+++ EXERCISE DATA

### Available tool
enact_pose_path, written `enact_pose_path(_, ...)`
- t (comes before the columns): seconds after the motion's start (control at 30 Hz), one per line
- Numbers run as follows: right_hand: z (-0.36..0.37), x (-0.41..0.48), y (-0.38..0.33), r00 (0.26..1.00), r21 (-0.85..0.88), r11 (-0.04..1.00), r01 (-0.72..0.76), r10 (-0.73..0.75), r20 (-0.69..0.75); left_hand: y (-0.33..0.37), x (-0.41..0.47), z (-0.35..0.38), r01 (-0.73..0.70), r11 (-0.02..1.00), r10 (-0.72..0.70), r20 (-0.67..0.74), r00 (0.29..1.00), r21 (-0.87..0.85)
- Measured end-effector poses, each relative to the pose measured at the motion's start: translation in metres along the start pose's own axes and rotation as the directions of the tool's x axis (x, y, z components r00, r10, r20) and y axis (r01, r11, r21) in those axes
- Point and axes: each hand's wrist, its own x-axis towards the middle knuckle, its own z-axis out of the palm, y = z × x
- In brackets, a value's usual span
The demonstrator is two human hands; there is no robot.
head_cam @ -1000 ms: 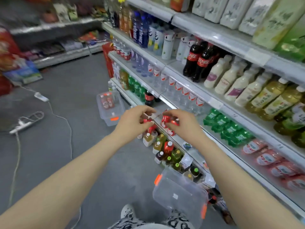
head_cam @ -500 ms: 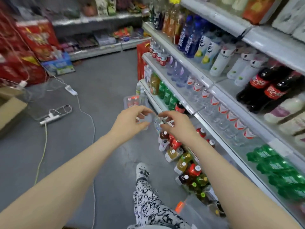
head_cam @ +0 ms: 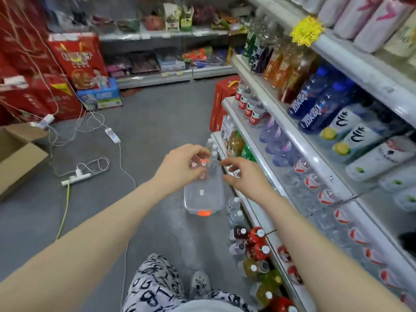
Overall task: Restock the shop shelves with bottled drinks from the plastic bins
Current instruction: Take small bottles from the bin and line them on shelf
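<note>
Clear plastic bin [head_cam: 202,200] sits on the grey floor [head_cam: 157,122], right under the left hand [head_cam: 180,170] and right hand [head_cam: 245,176]. Its long side runs away from us, with an orange latch [head_cam: 203,213] on the near end. The bin is see-through with rounded corners and a mostly bare bottom. Small clear bottles [head_cam: 213,154] with white and red caps stand at its far end, partly behind the left hand. That hand hovers there with fingers curled down toward the caps; we cannot tell if it grips one. The right hand is just right of it and apart. Its thumb and forefinger point left, the other fingers are loosely bent, and there is nothing in it.

Right of the right hand we see white metal shelves [head_cam: 371,75] in tiers. Blue bottles [head_cam: 315,102] sit up high. Clear water bottles [head_cam: 313,181] with red-and-white labels lie on the tier near wrist level. Below the right forearm, mixed bottles [head_cam: 254,242] in red, yellow and green stand on the floor against the shelf base. The floor looks like smooth concrete.

Left of the left hand we see a white power strip [head_cam: 76,175] with tangled cables and an open cardboard box [head_cam: 20,158], with red cartons [head_cam: 76,61] beyond. Under our arms are black-and-white patterned trousers [head_cam: 153,287] and one shoe [head_cam: 200,282].
</note>
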Motion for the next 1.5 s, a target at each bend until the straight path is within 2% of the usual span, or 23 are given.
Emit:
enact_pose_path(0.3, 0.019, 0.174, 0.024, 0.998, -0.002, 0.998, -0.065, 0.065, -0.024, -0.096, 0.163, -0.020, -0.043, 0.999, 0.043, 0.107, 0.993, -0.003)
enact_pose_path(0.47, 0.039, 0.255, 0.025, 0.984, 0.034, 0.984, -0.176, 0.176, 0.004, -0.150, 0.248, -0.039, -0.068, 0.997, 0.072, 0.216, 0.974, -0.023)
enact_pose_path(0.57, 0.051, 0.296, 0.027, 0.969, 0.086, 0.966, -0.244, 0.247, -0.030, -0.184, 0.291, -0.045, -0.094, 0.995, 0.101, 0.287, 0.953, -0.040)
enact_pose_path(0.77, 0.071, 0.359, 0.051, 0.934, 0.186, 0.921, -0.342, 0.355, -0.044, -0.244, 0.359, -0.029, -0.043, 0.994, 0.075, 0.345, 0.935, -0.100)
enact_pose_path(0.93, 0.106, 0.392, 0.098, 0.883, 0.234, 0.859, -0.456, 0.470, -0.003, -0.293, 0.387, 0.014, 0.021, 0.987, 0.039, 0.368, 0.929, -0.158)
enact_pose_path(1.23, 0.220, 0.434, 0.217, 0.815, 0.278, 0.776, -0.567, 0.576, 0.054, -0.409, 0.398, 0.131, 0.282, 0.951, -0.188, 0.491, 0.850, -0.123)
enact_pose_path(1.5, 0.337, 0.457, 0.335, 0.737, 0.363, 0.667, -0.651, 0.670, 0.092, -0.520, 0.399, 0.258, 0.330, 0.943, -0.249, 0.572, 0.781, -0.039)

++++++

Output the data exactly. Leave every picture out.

## TASK OUTPUT
### Available tool
enact_pose_path, written `enact_pose_path(_, ...)`
- t (comes before the columns): seconds after the motion's start (control at 30 Hz), one per line
- Numbers run as follows: right_hand: z (-0.36..0.37), x (-0.41..0.48), y (-0.38..0.33), r00 (0.26..1.00), r21 (-0.85..0.88), r11 (-0.04..1.00), r01 (-0.72..0.76), r10 (-0.73..0.75), r20 (-0.69..0.75); left_hand: y (-0.33..0.37), x (-0.41..0.47), z (-0.35..0.38), r01 (-0.73..0.70), r11 (-0.02..1.00), r10 (-0.72..0.70), r20 (-0.67..0.74), r00 (0.29..1.00), r21 (-0.87..0.85)
- Measured end-effector poses, each relative to the pose measured at the motion's start: translation in metres along the start pose's own axes and rotation as the directions of the tool's x axis (x, y, z components r00, r10, r20) and y axis (r01, r11, r21) in those axes
- Point and axes: each hand's wrist, its own x-axis towards the middle knuckle, its own z-axis out of the palm, y = z × x
- In brackets, a value's usual span
The demonstrator is two human hands; there is no robot.
head_cam @ -1000 ms: 
head_cam @ -500 ms: 
head_cam @ +0 ms: 
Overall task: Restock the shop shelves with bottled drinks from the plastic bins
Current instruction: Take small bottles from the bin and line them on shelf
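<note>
Clear plastic bin [head_cam: 202,200] sits on the grey floor [head_cam: 157,122], right under the left hand [head_cam: 180,170] and right hand [head_cam: 245,176]. Its long side runs away from us, with an orange latch [head_cam: 203,213] on the near end. The bin is see-through with rounded corners and a mostly bare bottom. Small clear bottles [head_cam: 213,154] with white and red caps stand at its far end, partly behind the left hand. That hand hovers there with fingers curled down toward the caps; we cannot tell if it grips one. The right hand is just right of it and apart. Its thumb and forefinger point left, the other fingers are loosely bent, and there is nothing in it.

Right of the right hand we see white metal shelves [head_cam: 371,75] in tiers. Blue bottles [head_cam: 315,102] sit up high. Clear water bottles [head_cam: 313,181] with red-and-white labels lie on the tier near wrist level. Below the right forearm, mixed bottles [head_cam: 254,242] in red, yellow and green stand on the floor against the shelf base. The floor looks like smooth concrete.

Left of the left hand we see a white power strip [head_cam: 76,175] with tangled cables and an open cardboard box [head_cam: 20,158], with red cartons [head_cam: 76,61] beyond. Under our arms are black-and-white patterned trousers [head_cam: 153,287] and one shoe [head_cam: 200,282].
</note>
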Motion for the next 1.5 s, a target at each bend until the straight path is within 2% of the usual span, or 23 are given.
Emit:
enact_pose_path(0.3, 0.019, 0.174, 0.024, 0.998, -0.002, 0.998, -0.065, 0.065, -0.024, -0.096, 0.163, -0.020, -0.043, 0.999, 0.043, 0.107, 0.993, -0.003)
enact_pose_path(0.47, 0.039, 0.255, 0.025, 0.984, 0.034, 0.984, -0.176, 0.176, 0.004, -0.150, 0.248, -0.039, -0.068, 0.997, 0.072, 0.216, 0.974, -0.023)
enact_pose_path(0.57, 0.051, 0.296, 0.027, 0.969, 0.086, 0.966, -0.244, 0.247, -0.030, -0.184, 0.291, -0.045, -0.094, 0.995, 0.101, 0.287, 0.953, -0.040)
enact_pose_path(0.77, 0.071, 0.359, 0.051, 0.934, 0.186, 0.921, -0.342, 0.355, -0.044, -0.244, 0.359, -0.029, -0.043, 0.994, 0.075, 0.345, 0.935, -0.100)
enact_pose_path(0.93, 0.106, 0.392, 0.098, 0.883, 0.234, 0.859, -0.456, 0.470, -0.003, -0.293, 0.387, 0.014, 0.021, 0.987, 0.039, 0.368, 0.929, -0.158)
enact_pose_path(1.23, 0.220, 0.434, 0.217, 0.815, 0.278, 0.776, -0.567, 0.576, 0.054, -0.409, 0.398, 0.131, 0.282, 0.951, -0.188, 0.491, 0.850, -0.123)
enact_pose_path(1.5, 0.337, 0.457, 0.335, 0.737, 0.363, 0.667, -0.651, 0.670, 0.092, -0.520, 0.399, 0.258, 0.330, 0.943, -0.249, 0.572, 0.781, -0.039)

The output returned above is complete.